§ WORK ITEM
Once you have read the records below, restate them word for word.

==================================================

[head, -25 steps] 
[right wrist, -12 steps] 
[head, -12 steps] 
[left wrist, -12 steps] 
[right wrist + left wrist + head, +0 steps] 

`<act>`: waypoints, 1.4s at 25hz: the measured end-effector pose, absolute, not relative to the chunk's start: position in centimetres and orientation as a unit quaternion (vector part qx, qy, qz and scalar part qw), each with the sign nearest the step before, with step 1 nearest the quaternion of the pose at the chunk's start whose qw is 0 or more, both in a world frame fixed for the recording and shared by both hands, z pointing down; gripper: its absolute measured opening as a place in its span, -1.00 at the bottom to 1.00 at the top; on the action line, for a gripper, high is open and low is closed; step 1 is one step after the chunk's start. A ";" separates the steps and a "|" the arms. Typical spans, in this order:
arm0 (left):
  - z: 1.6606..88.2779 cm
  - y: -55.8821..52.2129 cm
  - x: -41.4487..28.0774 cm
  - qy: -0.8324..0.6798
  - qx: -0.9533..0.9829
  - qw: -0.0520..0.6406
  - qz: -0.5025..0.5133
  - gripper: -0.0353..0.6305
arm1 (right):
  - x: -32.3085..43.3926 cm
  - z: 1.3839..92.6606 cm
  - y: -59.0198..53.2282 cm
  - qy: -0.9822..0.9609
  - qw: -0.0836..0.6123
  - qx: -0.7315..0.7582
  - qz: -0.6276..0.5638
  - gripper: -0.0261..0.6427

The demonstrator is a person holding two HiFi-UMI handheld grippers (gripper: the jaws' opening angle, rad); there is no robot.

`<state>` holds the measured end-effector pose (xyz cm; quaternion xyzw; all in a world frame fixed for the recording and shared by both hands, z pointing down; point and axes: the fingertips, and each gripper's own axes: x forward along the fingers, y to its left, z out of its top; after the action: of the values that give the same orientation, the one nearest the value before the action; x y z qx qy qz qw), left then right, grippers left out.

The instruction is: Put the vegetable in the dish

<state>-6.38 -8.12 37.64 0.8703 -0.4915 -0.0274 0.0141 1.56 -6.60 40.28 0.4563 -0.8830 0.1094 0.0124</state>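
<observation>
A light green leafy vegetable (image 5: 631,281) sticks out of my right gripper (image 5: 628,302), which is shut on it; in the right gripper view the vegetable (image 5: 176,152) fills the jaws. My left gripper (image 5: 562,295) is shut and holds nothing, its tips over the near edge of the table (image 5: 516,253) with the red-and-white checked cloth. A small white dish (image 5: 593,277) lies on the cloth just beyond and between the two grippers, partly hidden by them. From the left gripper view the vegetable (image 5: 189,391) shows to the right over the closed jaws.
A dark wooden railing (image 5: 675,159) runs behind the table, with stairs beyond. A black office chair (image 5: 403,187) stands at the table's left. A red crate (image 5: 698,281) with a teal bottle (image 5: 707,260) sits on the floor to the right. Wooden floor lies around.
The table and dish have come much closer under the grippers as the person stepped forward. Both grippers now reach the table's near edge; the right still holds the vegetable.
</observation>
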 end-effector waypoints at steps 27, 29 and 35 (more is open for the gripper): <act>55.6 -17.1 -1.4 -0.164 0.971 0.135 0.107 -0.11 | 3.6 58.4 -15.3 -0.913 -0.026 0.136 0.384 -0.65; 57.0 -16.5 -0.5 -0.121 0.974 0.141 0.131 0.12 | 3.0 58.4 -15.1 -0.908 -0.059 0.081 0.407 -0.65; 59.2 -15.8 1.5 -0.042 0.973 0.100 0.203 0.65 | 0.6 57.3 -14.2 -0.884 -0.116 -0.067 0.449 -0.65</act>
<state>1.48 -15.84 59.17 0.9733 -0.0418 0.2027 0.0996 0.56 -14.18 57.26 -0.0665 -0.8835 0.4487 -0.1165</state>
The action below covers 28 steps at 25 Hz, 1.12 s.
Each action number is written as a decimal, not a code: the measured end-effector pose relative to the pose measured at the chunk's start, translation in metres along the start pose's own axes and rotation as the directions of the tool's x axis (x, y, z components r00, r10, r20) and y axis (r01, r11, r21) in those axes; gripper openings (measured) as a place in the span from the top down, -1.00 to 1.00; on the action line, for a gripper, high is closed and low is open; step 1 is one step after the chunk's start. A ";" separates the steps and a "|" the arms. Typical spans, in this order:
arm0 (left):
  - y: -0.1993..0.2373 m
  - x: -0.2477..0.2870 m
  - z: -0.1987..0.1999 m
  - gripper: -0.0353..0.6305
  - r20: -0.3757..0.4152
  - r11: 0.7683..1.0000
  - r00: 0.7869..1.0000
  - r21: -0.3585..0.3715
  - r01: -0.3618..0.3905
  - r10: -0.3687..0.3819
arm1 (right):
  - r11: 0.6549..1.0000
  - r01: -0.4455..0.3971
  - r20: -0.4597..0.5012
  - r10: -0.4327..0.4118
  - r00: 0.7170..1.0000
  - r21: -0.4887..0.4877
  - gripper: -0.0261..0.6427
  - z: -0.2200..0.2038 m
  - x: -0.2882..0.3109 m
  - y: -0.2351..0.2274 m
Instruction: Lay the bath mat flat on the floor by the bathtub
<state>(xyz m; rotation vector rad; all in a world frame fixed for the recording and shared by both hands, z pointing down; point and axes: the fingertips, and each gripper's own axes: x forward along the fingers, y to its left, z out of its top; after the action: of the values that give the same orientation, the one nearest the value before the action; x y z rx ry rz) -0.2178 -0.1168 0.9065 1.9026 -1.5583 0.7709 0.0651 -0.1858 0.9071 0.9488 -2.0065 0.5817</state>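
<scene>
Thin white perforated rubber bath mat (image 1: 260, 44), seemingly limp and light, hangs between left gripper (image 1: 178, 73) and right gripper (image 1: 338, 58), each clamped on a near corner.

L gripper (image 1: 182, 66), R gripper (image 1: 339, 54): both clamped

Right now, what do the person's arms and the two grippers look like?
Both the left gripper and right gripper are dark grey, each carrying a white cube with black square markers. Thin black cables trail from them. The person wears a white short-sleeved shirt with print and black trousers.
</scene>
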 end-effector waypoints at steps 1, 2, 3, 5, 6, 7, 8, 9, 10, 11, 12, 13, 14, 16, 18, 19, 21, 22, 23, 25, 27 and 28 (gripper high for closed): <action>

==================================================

§ TASK RESULT
[head, -25 steps] 
[right wrist, -12 steps] 
[head, -12 steps] 
[left wrist, -12 steps] 
[right wrist + left wrist + head, +0 steps] 

`<act>`: waypoints, 1.4s at 25hz: the measured end-effector pose, absolute, not relative to the chunk's start: position in centimetres and orientation as a unit quaternion (vector part qx, qy, qz and scalar part qw), each with the sign nearest the step before, with step 1 nearest the quaternion of the pose at the chunk's start whose qw is 0 or more, both in a world frame fixed for the recording and shared by both hands, z pointing down; gripper: its absolute measured opening as a place in its span, -1.00 at the bottom to 1.00 at the top; on the action line, for a gripper, high is open and low is closed; step 1 is one step after the chunk's start. A ";" separates the steps and a "|" the arms. Typical spans, in this order:
arm0 (left):
  - z: 1.6606..88.2779 cm
  - y: -55.8821..52.2129 cm
  - x: -41.4487..28.0774 cm
  - qy: -0.8324..0.6798
  - qx: -0.9533..0.9829
  - qw: -0.0520..0.6406
  - qz: -0.5025..0.5133
  - gripper: -0.0353..0.6305
arm1 (right):
  - x: -32.3085..43.3926 cm
  - z: 1.3839..92.6606 cm
  - y: -59.0198..53.2282 cm
  - qy: -0.9822..0.9609
  - qw: -0.0836..0.6123
  - qx: -0.7315..0.7582
  - qz: -0.6276..0.5638
  - gripper: -0.0261..0.6427

The demonstrator is a person holding two HiFi-UMI handheld grippers (gripper: the jaws' opening angle, rad); there is no robot.

`<state>` holds the measured end-effector pose (xyz cm; quaternion xyzw; all in a world frame fixed for the recording and shared by both hands, z pointing down; point and axes: the fingertips, and each gripper's own axes: x forward along the fingers, y to its left, z out of its top; after the action: of the values that give the same orientation, the one nearest the value before the action; x y z qx qy qz qw), left then right, grippers left out.

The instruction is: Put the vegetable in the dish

<state>-6.38 -8.12 37.64 0.8703 -0.4915 -0.0274 0.0141 1.56 -6.60 40.28 0.4563 -0.8830 0.1094 0.0124</state>
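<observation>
A light green leafy vegetable (image 5: 631,281) sticks out of my right gripper (image 5: 628,302), which is shut on it; in the right gripper view the vegetable (image 5: 176,152) fills the jaws. My left gripper (image 5: 562,295) is shut and holds nothing, its tips over the near edge of the table (image 5: 516,253) with the red-and-white checked cloth. A small white dish (image 5: 593,277) lies on the cloth just beyond and between the two grippers, partly hidden by them. From the left gripper view the vegetable (image 5: 189,391) shows to the right over the closed jaws.
A dark wooden railing (image 5: 675,159) runs behind the table, with stairs beyond. A black office chair (image 5: 403,187) stands at the table's left. A red crate (image 5: 698,281) with a teal bottle (image 5: 707,260) sits on the floor to the right. Wooden floor lies around.
The table and dish have come much closer under the grippers as the person stepped forward. Both grippers now reach the table's near edge; the right still holds the vegetable.
</observation>
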 end-effector waypoints at steps 27, 29 and 35 (more is open for the gripper): <act>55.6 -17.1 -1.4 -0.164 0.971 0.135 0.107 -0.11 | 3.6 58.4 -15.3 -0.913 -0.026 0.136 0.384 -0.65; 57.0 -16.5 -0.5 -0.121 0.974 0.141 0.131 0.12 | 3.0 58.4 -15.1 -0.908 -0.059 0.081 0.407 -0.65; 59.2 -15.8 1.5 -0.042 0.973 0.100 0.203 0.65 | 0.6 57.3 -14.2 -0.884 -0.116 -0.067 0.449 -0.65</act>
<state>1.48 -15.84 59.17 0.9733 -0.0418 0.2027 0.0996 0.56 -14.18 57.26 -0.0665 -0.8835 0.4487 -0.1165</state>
The action below covers 28 steps at 25 Hz, 1.12 s.
Each action number is written as a decimal, not a code: the measured end-effector pose relative to the pose measured at the chunk's start, translation in metres along the start pose's own axes and rotation as the directions of the tool's x axis (x, y, z components r00, r10, r20) and y axis (r01, r11, r21) in those axes; gripper openings (measured) as a place in the span from the top down, -1.00 to 1.00; on the action line, for a gripper, high is closed and low is open; step 1 is one step after the chunk's start. A ";" separates the steps and a "|" the arms. Typical spans, in this order:
arm0 (left):
  - y: -0.1993..0.2373 m
  - x: -0.2477..0.2870 m
  - z: -0.1987..0.1999 m
  - gripper: -0.0353..0.6305
  - r20: -0.3757..0.4152
  - r11: 0.7683..1.0000
  - r00: 0.7869..1.0000
  - r21: -0.3585..0.3715
  - r01: -0.3618..0.3905
  - r10: -0.3687..0.3819
arm1 (right):
  - r11: 0.6549..1.0000
  - r01: -0.4455..0.3971
  - r20: -0.4597..0.5012
  - r10: -0.4327..0.4118
  - r00: 0.7170..1.0000
  - r21: -0.4887..0.4877
  - gripper: -0.0261..0.6427
  - z: -0.2200..0.2038 m
  - x: -0.2882..0.3109 m
  - y: -0.2351..0.2274 m
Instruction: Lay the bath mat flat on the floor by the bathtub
<state>(xyz m; rotation vector rad; all in a world frame fixed for the recording and shared by both hands, z pointing down; point and axes: the fingertips, and each gripper's own axes: x forward along the fingers, y to its left, z out of its top; after the action: of the values that give the same orientation, the one nearest the value before the action; x y z rx ry rz) -0.2178 -0.1168 0.9065 1.9026 -1.5583 0.7709 0.0651 -0.1858 0.9071 0.9488 -2.0065 0.5817</state>
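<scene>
Thin white perforated rubber bath mat (image 1: 260, 44), seemingly limp and light, hangs between left gripper (image 1: 178, 73) and right gripper (image 1: 338, 58), each clamped on a near corner.

L gripper (image 1: 182, 66), R gripper (image 1: 339, 54): both clamped

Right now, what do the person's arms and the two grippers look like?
Both the left gripper and right gripper are dark grey, each carrying a white cube with black square markers. Thin black cables trail from them. The person wears a white short-sleeved shirt with print and black trousers.
</scene>
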 end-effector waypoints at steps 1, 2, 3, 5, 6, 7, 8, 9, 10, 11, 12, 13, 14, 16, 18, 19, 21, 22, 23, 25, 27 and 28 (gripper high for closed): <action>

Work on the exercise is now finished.